Utility of Routine Follow‐Up Defibrillator Threshold Testing in Congenital Heart Disease and Pediatric Populations

Recent studies have suggested that routine defibrillation threshold (DFT) testing of implantable cardioverter defibrillators (ICDs) in adults may not be necessary. The congenital heart disease and pediatric populations are a unique group of ICD recipients having a higher incidence of lead failure. We investigated the utility of follow‐up DFT testing in this population.
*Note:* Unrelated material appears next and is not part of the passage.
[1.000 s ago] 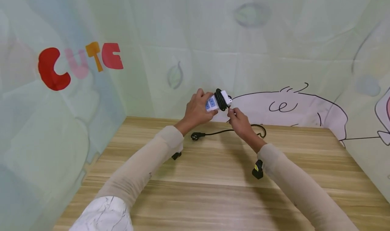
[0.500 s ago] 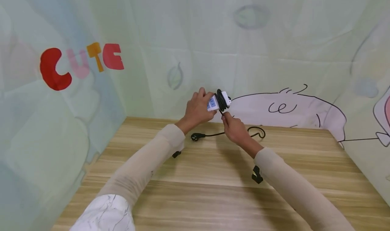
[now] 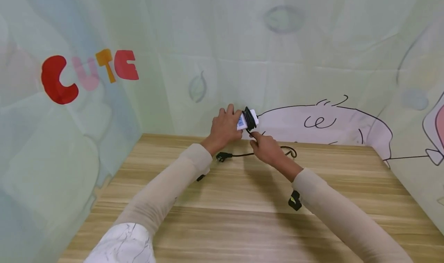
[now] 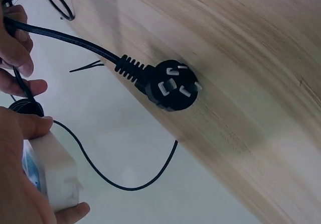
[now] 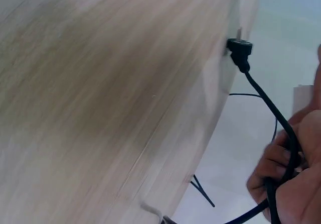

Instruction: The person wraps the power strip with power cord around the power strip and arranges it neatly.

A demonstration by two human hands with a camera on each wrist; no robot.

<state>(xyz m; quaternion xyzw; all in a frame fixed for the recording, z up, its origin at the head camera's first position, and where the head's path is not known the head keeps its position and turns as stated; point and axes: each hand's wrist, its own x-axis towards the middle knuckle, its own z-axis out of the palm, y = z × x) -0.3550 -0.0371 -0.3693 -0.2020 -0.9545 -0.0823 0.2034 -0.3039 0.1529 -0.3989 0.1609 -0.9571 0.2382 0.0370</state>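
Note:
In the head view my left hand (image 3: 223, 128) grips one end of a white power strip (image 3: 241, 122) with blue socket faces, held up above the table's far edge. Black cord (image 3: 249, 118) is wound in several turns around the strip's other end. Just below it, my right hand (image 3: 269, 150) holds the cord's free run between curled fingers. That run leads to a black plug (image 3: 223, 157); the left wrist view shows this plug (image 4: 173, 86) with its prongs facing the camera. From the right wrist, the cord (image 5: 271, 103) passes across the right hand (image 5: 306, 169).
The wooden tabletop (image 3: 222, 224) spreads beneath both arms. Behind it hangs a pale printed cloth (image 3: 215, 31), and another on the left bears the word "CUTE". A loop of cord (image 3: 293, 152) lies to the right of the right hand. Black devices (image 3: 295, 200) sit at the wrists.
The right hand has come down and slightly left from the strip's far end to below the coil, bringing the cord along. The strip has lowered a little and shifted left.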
Methods and Results: The records of 155 ICD recipients at one center were retrospectively reviewed, and patients having one or more follow‐up DFT tests were analyzed. The patients were divided into two groups. The “routine” group consisted of 58 follow‐up DFT procedures in 46 patients, without known changes in ICD parameters. The “prompted” group consisted of 21 follow‐up DFT procedures in 18 patients, motivated by clinical concerns about changes in ICD lead status. Of 58 “routine” DFTs performed at a mean postimplant duration of 32 ± 23 months (range 2–78), 7 (12%) had reprogramming, and 1 required a hardware change as a result of the testing. Of the 21 “prompted” DFTs performed, 7 required device reprogramming, and 3 required hardware upgrade. Overall, 19 (24%) of 79 procedures detected clinically significant changes, requiring reprogramming or ICD system revision. No complications were seen from follow‐up DFT testing. Conclusion: A high rate of abnormalities was found at follow‐up DFT testing in this population, especially in the group of patients with clinically prompted testing. Clinically indicated DFT testing, as expected, has a high yield of important information on device function in congenital heart disease and pediatric populations.